The following data has a line with "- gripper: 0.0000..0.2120" and a line with "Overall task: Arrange". Write out exactly those lines and all the lines between them.

── Given data

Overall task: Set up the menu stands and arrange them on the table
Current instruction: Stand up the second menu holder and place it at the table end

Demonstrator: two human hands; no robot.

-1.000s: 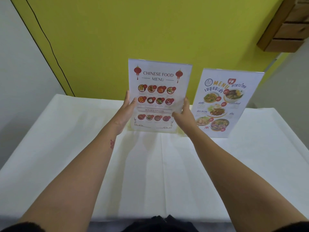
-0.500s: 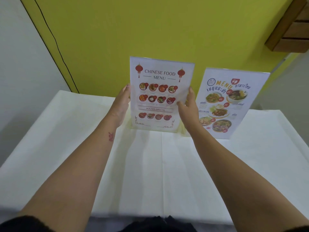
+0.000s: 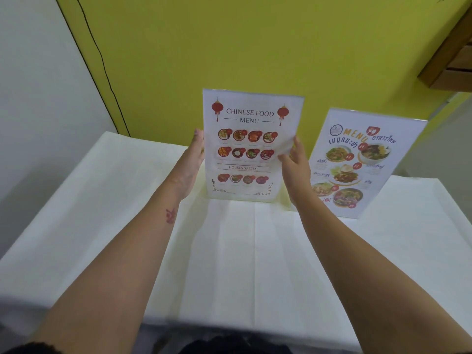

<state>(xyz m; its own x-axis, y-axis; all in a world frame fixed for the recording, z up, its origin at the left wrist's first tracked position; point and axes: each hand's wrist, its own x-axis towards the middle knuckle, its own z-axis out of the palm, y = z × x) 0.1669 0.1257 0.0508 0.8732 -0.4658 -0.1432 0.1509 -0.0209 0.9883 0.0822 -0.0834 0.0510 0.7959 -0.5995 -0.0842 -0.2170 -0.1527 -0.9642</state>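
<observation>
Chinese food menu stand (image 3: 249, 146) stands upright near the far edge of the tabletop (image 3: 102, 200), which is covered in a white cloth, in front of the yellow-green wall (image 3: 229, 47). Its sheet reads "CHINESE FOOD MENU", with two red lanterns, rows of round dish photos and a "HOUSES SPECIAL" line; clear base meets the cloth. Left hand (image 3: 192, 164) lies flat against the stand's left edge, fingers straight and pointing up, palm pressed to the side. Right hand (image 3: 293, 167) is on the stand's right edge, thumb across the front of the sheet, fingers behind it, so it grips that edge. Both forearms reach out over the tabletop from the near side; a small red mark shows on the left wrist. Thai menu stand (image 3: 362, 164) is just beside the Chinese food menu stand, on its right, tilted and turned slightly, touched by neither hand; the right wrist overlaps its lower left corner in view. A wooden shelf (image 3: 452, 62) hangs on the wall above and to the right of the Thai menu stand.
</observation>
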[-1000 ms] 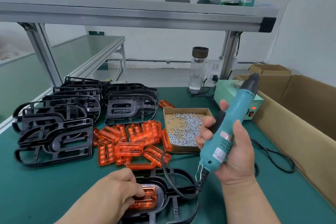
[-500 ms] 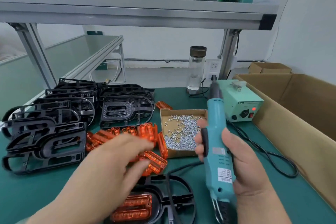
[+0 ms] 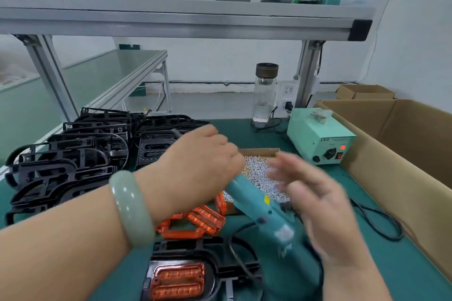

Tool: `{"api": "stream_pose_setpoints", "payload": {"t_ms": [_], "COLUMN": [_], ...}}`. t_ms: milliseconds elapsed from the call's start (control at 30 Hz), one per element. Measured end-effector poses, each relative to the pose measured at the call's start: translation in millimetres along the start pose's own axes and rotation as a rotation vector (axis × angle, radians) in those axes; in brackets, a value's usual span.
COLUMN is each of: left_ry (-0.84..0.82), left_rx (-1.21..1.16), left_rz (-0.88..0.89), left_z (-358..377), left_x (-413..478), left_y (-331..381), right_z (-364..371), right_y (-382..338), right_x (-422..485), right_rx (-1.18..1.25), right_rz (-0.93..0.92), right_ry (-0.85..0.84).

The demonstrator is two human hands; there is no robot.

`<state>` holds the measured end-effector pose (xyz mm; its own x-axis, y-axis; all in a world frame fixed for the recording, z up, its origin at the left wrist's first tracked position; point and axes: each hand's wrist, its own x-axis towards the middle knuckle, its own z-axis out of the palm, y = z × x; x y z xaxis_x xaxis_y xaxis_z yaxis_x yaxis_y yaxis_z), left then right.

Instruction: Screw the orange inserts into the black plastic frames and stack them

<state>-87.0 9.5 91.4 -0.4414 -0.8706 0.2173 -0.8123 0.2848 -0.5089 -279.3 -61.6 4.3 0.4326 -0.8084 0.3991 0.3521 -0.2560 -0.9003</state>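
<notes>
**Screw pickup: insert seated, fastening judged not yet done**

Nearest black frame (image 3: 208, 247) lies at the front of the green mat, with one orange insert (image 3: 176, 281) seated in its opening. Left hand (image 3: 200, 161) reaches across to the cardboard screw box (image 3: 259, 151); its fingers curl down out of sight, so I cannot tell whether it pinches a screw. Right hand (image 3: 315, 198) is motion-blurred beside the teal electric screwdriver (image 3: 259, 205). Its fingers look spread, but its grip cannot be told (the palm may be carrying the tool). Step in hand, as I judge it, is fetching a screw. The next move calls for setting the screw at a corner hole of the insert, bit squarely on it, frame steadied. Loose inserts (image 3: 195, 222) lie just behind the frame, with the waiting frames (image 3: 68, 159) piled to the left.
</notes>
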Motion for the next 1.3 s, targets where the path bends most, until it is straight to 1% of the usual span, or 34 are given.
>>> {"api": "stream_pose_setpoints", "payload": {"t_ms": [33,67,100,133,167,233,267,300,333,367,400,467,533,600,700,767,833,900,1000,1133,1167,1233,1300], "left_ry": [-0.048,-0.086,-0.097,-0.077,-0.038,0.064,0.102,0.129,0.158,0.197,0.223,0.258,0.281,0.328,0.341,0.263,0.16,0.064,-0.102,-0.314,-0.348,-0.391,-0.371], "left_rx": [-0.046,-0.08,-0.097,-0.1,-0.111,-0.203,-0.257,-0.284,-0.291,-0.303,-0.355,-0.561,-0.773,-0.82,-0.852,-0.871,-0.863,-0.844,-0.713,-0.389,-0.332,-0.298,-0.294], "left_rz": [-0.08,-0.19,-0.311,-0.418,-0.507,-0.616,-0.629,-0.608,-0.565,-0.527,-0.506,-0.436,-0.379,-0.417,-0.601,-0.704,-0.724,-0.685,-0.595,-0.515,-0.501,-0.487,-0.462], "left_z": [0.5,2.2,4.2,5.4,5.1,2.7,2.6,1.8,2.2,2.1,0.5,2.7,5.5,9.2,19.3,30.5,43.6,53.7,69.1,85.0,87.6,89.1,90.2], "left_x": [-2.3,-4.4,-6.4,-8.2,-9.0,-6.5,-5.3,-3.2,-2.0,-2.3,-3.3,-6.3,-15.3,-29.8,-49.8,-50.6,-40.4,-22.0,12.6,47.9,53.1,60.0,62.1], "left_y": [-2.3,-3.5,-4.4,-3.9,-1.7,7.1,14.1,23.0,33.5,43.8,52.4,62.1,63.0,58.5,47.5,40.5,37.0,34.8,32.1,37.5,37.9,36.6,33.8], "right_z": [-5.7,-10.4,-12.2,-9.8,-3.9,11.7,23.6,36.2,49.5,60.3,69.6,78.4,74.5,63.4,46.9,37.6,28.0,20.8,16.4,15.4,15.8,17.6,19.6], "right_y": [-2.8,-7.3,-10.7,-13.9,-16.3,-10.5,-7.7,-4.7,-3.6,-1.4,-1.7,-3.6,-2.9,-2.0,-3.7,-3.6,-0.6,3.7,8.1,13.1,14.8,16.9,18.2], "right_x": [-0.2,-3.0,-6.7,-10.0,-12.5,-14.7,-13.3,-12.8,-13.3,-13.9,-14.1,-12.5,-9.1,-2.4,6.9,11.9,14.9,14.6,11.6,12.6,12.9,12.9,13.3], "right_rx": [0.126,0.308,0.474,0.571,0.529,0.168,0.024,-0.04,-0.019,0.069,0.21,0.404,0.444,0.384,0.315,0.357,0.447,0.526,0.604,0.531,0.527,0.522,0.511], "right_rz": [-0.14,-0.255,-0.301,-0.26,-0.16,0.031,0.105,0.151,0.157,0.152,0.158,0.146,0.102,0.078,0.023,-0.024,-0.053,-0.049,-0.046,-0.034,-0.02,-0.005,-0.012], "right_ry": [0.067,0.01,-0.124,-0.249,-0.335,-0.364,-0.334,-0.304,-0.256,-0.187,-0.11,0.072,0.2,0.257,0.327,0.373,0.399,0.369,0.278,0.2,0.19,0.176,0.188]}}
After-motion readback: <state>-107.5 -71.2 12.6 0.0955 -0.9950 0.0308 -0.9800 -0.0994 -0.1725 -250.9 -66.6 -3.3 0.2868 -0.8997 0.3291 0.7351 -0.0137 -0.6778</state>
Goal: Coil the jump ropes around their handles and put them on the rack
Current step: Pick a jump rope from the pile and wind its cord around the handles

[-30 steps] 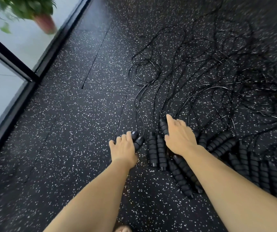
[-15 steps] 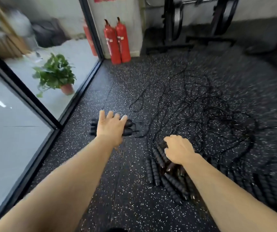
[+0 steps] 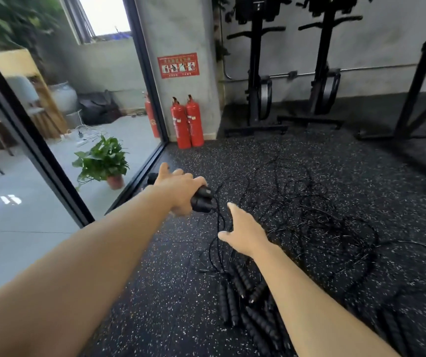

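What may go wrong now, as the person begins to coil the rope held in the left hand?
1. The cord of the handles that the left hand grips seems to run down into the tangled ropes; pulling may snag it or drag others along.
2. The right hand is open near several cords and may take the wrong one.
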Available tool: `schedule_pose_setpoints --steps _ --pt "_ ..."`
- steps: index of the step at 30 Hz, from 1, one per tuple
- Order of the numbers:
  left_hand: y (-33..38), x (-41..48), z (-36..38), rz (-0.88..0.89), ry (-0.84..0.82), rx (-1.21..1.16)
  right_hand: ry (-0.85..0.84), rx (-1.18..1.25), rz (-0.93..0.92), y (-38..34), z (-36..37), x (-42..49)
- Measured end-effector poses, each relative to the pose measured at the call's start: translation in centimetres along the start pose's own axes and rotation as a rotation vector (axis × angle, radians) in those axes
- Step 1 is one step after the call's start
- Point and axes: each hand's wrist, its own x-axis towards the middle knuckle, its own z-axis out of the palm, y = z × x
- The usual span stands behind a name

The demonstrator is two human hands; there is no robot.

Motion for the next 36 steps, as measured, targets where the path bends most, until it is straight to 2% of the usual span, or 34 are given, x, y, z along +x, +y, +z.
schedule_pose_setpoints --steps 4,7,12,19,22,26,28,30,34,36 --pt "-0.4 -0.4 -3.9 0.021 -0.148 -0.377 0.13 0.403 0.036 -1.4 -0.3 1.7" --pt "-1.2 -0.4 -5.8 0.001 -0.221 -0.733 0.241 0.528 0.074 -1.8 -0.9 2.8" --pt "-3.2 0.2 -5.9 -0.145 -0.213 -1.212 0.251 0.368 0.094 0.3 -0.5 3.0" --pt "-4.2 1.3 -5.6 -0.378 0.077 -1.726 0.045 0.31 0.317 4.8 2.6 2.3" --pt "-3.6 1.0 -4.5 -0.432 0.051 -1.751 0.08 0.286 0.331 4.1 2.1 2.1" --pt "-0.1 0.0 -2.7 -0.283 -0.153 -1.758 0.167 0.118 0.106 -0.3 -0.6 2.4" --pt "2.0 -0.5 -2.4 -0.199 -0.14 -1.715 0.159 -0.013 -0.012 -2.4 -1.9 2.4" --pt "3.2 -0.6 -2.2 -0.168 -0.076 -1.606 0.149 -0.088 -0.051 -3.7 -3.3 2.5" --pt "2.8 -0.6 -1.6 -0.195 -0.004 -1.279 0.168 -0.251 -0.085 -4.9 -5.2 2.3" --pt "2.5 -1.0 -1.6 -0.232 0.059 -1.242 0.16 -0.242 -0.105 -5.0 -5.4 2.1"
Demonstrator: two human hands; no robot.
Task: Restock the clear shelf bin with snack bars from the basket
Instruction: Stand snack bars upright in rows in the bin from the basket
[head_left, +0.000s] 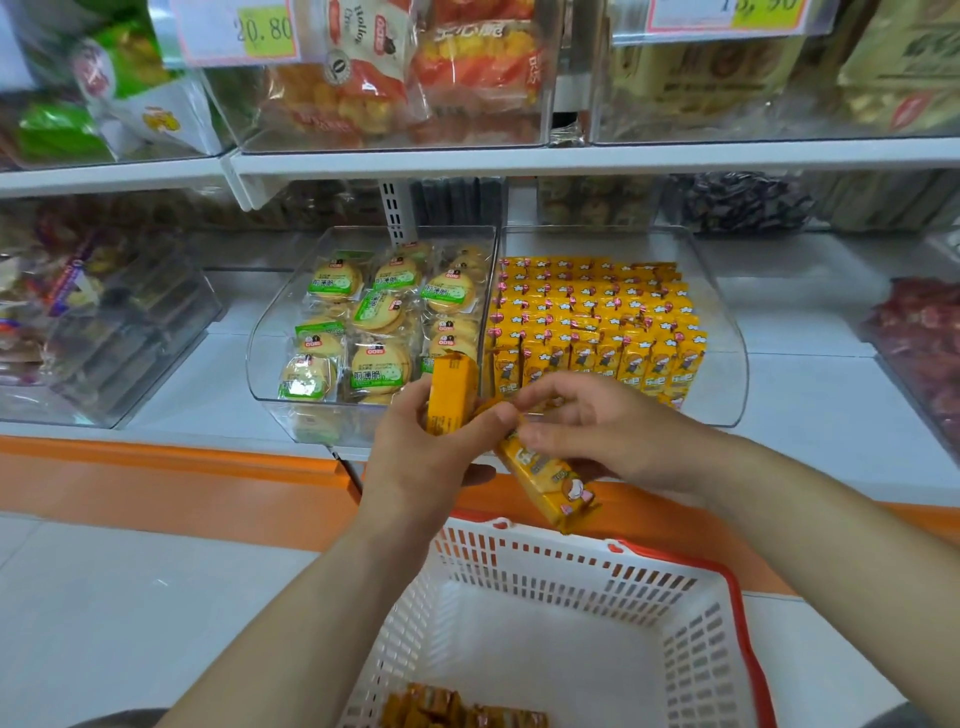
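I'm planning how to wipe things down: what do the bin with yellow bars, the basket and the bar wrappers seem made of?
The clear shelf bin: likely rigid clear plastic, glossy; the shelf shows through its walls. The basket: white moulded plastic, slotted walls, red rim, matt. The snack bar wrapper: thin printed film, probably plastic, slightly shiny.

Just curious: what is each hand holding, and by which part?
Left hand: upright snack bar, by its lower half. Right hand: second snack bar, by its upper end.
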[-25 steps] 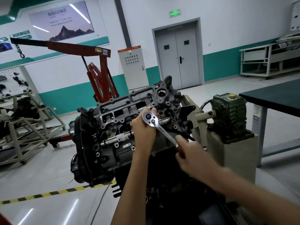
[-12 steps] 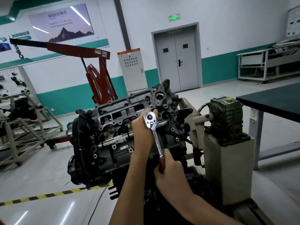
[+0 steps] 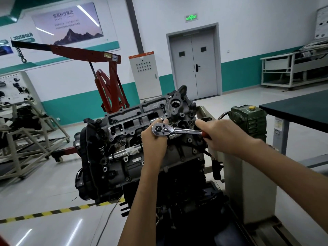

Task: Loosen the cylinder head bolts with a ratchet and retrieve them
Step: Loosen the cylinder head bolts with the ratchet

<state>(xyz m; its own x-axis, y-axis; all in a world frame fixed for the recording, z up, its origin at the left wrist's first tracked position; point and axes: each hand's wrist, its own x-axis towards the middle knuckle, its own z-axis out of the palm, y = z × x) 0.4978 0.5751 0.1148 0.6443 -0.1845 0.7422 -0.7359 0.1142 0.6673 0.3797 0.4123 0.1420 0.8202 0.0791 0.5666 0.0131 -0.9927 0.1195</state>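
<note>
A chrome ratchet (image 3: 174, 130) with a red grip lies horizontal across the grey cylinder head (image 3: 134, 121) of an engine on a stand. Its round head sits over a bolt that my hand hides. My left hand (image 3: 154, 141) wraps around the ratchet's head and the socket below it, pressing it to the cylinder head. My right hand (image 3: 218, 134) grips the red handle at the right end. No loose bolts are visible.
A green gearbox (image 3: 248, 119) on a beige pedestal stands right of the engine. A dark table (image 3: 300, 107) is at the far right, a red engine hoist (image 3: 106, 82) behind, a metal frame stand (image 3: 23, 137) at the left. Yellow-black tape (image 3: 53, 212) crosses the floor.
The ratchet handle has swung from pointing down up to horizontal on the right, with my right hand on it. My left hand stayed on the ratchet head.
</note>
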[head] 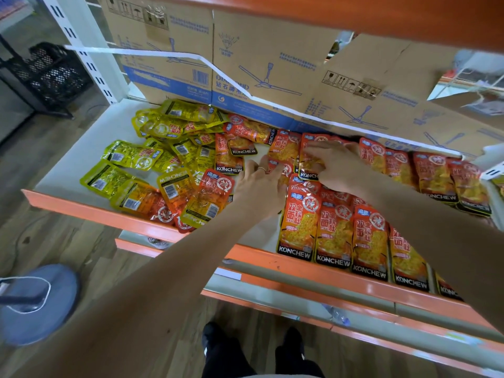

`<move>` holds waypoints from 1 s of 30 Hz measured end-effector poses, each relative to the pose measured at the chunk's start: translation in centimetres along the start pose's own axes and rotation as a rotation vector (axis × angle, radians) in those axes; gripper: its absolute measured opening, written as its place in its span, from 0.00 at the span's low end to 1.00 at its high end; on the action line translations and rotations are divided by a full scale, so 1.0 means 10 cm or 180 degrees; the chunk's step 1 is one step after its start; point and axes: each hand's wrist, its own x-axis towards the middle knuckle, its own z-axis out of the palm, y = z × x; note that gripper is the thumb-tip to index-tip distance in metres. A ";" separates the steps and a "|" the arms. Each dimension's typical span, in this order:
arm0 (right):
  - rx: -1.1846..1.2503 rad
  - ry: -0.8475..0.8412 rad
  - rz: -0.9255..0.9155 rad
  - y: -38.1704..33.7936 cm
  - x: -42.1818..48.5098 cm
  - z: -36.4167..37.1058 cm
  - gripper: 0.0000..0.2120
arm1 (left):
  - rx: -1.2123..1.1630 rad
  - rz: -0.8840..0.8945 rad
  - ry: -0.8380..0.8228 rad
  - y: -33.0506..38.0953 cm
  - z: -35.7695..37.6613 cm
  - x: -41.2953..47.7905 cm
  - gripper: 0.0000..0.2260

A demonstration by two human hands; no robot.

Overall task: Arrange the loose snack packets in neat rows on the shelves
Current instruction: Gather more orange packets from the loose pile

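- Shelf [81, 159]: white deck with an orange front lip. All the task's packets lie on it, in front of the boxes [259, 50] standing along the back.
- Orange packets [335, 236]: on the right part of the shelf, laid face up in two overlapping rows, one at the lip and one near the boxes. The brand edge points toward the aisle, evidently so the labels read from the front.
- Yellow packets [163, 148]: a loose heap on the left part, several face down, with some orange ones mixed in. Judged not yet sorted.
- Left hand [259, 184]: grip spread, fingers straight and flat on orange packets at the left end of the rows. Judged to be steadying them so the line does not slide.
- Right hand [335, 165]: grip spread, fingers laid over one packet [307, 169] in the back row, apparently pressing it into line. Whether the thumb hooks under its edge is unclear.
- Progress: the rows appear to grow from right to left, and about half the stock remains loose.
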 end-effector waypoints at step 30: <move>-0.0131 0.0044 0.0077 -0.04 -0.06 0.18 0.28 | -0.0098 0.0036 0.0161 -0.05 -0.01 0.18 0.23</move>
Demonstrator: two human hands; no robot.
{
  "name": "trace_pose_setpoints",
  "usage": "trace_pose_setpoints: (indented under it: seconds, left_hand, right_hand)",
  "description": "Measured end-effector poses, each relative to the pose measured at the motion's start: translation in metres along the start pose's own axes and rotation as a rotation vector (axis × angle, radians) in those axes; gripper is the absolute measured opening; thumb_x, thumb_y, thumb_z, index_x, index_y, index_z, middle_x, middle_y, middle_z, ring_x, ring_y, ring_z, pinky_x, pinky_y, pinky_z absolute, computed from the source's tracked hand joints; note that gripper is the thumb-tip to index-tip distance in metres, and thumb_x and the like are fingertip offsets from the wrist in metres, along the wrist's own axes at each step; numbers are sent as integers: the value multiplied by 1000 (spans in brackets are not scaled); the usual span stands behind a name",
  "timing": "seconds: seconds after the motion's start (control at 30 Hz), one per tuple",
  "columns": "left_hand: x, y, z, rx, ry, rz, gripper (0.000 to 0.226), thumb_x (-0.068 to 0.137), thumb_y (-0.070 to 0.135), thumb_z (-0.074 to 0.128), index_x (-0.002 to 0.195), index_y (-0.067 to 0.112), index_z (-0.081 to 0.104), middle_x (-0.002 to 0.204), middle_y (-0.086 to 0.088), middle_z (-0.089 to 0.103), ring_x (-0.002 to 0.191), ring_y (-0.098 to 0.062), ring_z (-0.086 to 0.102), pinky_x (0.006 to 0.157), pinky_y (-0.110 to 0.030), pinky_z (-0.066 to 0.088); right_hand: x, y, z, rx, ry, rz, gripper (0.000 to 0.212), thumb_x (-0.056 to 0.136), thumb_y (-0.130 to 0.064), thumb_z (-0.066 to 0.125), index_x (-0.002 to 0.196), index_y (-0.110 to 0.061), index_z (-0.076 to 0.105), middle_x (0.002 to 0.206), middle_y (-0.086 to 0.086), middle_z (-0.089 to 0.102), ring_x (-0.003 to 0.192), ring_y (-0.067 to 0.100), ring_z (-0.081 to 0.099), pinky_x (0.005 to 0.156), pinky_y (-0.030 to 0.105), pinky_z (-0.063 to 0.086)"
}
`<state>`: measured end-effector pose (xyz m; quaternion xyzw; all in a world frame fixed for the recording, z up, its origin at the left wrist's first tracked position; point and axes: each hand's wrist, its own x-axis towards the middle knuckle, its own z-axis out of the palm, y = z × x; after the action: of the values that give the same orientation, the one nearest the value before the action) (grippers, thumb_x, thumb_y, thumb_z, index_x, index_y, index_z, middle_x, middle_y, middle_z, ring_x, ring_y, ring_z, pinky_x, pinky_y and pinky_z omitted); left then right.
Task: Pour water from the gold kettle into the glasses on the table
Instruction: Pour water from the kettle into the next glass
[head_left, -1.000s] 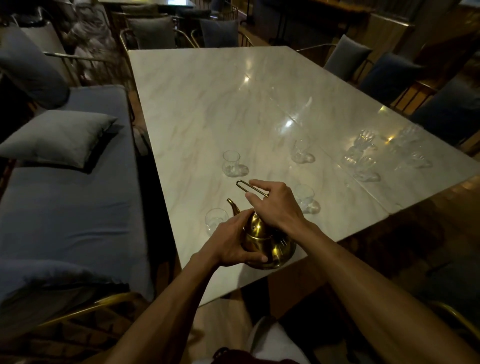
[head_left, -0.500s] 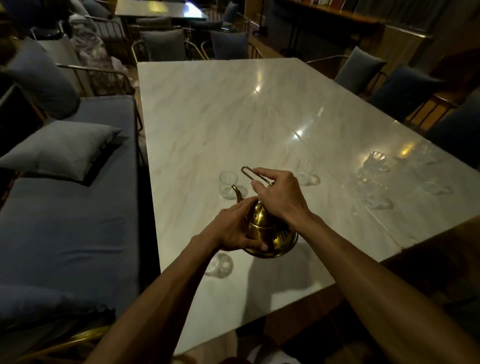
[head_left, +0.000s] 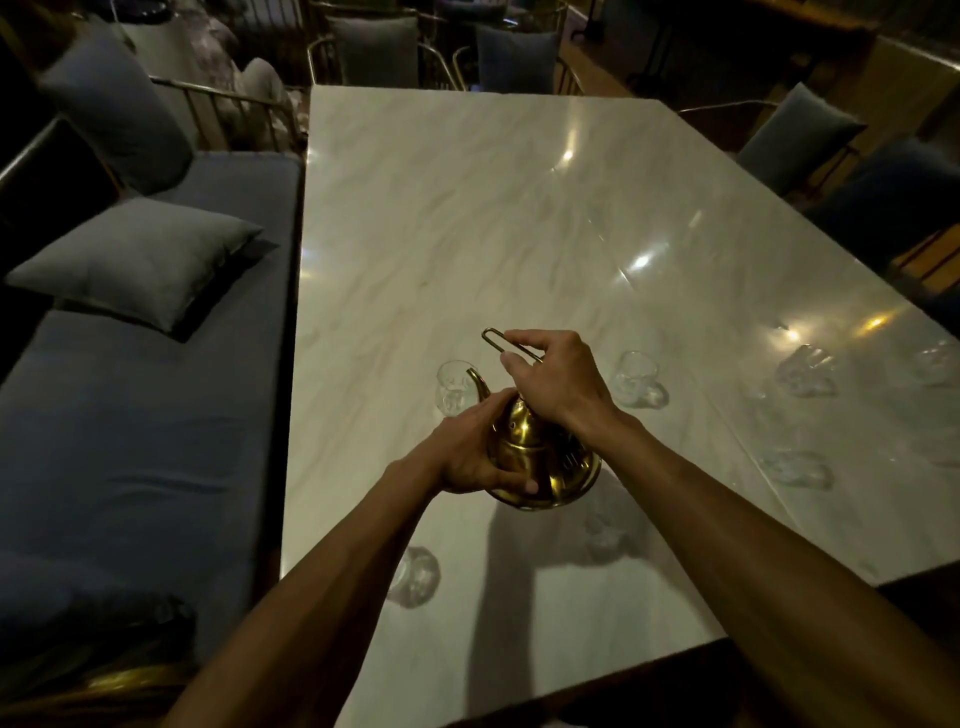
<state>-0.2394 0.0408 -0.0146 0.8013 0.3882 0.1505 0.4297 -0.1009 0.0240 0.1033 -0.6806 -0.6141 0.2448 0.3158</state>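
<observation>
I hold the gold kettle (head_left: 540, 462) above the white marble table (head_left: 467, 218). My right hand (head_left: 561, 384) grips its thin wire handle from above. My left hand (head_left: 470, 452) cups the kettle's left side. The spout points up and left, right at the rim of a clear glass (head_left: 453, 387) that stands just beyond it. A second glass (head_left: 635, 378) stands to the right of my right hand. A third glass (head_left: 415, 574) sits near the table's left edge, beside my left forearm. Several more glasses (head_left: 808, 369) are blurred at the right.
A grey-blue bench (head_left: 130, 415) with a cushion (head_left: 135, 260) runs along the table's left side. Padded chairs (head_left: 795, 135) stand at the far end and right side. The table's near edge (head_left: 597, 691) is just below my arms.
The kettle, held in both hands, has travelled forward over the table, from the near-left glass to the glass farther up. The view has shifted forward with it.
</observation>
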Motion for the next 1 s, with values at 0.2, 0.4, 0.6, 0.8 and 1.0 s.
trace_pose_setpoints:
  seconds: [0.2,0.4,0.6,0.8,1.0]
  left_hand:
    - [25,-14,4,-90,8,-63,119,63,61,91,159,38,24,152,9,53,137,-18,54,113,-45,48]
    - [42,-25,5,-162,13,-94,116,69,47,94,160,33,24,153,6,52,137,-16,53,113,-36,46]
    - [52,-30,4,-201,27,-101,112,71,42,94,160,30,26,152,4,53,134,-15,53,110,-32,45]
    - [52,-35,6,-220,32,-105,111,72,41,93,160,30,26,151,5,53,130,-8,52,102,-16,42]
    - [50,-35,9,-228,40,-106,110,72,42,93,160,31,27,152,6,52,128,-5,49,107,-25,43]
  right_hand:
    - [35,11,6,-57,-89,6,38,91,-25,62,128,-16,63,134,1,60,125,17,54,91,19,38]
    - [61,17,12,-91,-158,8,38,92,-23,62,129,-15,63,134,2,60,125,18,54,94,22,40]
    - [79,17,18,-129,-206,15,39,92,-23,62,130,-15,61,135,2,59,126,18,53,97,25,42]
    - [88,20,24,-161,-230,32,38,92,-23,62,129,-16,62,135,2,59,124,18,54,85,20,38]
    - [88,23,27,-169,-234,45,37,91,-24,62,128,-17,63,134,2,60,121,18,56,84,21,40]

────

> **Written answer**:
  - gripper: 0.0000..0.2120
arm1 (left):
  - rx: -1.2123..1.1630 rad
  - rz: -0.8840..0.8945 rad
  - ry: -0.8380..0.8228 rad
  - y: -33.0506..38.0953 cm
  - z: -35.7695..37.6613 cm
  - x: -41.2953..47.7905 cm
  - gripper: 0.0000..0.2260

A demonstration by two human hands; no robot.

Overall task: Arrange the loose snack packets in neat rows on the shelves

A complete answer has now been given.